▸ Task statement: Report each line of the entries that contains the word "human", copied in full.

▸ Exercise material:
»»
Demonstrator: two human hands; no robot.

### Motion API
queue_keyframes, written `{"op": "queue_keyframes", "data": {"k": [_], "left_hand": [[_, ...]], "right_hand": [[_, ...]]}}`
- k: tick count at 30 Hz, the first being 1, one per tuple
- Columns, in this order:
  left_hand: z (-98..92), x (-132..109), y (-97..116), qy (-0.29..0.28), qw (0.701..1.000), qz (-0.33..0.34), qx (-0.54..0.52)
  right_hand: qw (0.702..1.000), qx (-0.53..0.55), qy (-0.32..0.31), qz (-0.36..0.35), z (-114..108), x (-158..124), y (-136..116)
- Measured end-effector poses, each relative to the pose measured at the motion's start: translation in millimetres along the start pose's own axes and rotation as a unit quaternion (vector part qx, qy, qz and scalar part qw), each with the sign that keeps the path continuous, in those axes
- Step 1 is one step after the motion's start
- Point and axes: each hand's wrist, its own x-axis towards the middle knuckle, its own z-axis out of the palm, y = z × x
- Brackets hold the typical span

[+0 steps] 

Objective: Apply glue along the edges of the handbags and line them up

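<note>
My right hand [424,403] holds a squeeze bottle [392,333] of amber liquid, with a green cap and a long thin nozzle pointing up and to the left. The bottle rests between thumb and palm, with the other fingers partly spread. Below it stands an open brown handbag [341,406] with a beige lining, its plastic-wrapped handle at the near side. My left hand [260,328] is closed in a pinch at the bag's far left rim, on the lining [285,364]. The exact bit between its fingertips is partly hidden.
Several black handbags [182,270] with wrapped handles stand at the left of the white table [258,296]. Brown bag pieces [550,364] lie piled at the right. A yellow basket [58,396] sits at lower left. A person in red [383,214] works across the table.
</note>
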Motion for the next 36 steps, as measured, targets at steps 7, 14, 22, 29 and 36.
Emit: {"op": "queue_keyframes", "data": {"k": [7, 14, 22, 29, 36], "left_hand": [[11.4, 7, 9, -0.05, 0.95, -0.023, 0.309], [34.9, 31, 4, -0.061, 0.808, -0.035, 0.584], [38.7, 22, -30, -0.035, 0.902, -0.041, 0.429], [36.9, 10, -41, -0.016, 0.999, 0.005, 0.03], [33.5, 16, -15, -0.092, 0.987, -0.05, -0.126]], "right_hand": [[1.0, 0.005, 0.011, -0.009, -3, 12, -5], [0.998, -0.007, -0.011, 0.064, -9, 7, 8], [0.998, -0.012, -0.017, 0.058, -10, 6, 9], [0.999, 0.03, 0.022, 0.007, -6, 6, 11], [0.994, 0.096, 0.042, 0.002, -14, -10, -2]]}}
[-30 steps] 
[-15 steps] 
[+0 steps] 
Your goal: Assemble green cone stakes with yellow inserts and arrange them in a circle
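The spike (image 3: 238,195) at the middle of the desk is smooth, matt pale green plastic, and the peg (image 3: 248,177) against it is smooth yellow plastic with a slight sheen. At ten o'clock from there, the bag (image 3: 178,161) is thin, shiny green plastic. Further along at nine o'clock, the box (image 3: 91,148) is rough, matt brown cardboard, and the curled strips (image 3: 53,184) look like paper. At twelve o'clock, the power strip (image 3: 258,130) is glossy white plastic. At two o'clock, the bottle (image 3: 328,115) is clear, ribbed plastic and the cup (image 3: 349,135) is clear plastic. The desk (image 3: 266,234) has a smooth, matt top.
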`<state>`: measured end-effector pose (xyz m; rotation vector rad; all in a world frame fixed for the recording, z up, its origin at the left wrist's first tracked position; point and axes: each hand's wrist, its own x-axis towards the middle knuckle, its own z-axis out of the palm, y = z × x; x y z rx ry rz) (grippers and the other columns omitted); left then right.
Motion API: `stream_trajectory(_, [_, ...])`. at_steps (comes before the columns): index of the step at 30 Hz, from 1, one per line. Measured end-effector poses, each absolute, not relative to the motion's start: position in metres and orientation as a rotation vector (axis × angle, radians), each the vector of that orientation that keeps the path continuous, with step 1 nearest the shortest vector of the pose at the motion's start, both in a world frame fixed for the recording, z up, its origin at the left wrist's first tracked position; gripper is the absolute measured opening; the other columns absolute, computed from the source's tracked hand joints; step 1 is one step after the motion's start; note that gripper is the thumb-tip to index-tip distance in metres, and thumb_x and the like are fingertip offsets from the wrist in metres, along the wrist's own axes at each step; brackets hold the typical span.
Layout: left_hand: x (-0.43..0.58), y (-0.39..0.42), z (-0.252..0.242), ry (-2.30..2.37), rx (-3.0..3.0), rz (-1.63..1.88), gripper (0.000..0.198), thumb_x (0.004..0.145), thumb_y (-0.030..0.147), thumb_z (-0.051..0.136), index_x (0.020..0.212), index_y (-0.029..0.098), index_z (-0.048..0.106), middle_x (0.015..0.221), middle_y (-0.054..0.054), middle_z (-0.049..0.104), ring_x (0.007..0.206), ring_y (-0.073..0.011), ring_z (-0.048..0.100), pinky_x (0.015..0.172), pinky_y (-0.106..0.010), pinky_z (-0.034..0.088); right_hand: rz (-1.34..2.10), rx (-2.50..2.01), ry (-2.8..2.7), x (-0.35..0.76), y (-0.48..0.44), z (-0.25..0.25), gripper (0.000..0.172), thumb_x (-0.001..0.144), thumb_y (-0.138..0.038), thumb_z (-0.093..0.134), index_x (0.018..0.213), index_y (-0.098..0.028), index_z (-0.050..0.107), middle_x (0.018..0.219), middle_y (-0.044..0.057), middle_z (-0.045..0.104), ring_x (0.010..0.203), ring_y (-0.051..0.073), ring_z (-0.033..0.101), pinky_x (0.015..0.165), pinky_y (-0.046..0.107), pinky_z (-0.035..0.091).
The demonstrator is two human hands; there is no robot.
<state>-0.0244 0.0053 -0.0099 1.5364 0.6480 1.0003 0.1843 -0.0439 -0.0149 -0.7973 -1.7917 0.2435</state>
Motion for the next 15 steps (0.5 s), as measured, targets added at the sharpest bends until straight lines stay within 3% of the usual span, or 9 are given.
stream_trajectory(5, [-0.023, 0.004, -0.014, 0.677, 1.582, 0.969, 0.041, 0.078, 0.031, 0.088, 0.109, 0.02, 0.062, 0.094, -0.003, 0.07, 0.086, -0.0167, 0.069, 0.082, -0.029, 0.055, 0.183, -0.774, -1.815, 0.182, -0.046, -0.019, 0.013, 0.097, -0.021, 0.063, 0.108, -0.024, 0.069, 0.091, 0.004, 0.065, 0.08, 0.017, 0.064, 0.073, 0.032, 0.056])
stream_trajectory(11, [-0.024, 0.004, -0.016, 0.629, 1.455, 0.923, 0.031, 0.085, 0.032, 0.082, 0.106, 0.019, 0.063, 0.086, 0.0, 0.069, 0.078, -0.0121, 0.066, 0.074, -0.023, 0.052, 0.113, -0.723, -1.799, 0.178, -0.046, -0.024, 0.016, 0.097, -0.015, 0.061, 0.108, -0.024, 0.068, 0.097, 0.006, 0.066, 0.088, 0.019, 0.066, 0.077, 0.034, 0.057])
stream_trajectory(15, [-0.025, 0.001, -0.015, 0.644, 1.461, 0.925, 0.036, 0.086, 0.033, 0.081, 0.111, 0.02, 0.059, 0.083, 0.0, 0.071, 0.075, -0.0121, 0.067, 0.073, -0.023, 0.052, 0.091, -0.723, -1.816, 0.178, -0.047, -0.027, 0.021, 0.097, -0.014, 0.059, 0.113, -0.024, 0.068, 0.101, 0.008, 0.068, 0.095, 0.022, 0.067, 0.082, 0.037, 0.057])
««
▸ Answer for this exercise:
Demonstrator: two human hands; no robot.
The demonstrator is two human hands; there is no robot.

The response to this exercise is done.